What the task requires
The complete listing should be transcribed precisely.

Supplied data
- Opening Delimiter -

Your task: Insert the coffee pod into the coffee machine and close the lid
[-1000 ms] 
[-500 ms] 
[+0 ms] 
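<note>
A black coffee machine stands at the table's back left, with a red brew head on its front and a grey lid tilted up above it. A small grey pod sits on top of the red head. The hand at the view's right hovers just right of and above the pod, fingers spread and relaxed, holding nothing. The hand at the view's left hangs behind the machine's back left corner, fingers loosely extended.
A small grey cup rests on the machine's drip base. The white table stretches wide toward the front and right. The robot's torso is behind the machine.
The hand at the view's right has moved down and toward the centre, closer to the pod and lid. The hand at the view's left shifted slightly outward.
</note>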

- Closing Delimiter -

Output for this exercise
Your task: Insert the coffee pod into the coffee machine and close the lid
[-1000 ms] 
[-500 ms] 
[+0 ms] 
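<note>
A black coffee machine stands at the table's back left, with a red brew head on its front and a grey lid tilted up above it. A small grey pod sits on top of the red head. The hand at the view's right hovers just right of and above the pod, fingers spread and relaxed, holding nothing. The hand at the view's left hangs behind the machine's back left corner, fingers loosely extended.
A small grey cup rests on the machine's drip base. The white table stretches wide toward the front and right. The robot's torso is behind the machine.
The hand at the view's right has moved down and toward the centre, closer to the pod and lid. The hand at the view's left shifted slightly outward.
</note>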

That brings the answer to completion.